● **Activity**
Copy out the data in full, keeping each line exactly as it reads.

::::::

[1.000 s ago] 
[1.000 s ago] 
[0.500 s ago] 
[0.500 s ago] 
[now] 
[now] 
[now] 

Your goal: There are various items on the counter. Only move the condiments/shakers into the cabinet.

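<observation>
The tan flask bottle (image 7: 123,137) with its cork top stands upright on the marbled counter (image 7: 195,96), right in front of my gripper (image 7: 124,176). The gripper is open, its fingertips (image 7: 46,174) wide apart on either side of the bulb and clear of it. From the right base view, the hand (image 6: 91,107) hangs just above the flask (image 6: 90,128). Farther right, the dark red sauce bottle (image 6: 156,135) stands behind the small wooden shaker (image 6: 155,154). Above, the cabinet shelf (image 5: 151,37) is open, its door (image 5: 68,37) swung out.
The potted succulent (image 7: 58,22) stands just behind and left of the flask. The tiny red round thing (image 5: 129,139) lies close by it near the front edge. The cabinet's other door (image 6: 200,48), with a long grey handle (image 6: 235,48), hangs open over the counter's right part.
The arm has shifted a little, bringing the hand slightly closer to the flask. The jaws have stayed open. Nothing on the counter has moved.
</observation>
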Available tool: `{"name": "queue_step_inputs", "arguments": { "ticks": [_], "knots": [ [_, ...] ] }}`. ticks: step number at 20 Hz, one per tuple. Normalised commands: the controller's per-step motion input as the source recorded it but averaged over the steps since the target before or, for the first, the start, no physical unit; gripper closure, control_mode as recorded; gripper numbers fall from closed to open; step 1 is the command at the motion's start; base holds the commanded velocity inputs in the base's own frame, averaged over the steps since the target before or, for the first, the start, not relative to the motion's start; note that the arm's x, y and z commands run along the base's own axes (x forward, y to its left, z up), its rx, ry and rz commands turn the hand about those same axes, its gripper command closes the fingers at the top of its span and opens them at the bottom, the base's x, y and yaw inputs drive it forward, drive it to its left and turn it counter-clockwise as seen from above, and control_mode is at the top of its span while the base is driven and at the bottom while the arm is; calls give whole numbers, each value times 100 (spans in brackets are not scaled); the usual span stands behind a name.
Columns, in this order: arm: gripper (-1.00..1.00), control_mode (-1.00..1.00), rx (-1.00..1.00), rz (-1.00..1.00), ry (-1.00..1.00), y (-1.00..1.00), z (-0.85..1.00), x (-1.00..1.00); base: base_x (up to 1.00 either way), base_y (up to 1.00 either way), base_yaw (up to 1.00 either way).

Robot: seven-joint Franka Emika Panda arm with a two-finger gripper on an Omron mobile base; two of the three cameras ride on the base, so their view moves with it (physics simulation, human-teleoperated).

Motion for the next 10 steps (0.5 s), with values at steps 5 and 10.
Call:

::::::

● **Exercise output**
[1.000 s ago] 
[1.000 s ago] 
[0.500 s ago] 
[0.500 s ago] 
[now] 
[now] 
[now] 

Your goal: There are various items on the counter. Only move the condiments/shakers into the cabinet.

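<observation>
The tan flask bottle (image 7: 123,137) with its cork top stands upright on the marbled counter (image 7: 195,96), right in front of my gripper (image 7: 124,176). The gripper is open, its fingertips (image 7: 46,174) wide apart on either side of the bulb and clear of it. From the right base view, the hand (image 6: 91,107) hangs just above the flask (image 6: 90,128). Farther right, the dark red sauce bottle (image 6: 156,135) stands behind the small wooden shaker (image 6: 155,154). Above, the cabinet shelf (image 5: 151,37) is open, its door (image 5: 68,37) swung out.
The potted succulent (image 7: 58,22) stands just behind and left of the flask. The tiny red round thing (image 5: 129,139) lies close by it near the front edge. The cabinet's other door (image 6: 200,48), with a long grey handle (image 6: 235,48), hangs open over the counter's right part.
The arm has shifted a little, bringing the hand slightly closer to the flask. The jaws have stayed open. Nothing on the counter has moved.
</observation>
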Available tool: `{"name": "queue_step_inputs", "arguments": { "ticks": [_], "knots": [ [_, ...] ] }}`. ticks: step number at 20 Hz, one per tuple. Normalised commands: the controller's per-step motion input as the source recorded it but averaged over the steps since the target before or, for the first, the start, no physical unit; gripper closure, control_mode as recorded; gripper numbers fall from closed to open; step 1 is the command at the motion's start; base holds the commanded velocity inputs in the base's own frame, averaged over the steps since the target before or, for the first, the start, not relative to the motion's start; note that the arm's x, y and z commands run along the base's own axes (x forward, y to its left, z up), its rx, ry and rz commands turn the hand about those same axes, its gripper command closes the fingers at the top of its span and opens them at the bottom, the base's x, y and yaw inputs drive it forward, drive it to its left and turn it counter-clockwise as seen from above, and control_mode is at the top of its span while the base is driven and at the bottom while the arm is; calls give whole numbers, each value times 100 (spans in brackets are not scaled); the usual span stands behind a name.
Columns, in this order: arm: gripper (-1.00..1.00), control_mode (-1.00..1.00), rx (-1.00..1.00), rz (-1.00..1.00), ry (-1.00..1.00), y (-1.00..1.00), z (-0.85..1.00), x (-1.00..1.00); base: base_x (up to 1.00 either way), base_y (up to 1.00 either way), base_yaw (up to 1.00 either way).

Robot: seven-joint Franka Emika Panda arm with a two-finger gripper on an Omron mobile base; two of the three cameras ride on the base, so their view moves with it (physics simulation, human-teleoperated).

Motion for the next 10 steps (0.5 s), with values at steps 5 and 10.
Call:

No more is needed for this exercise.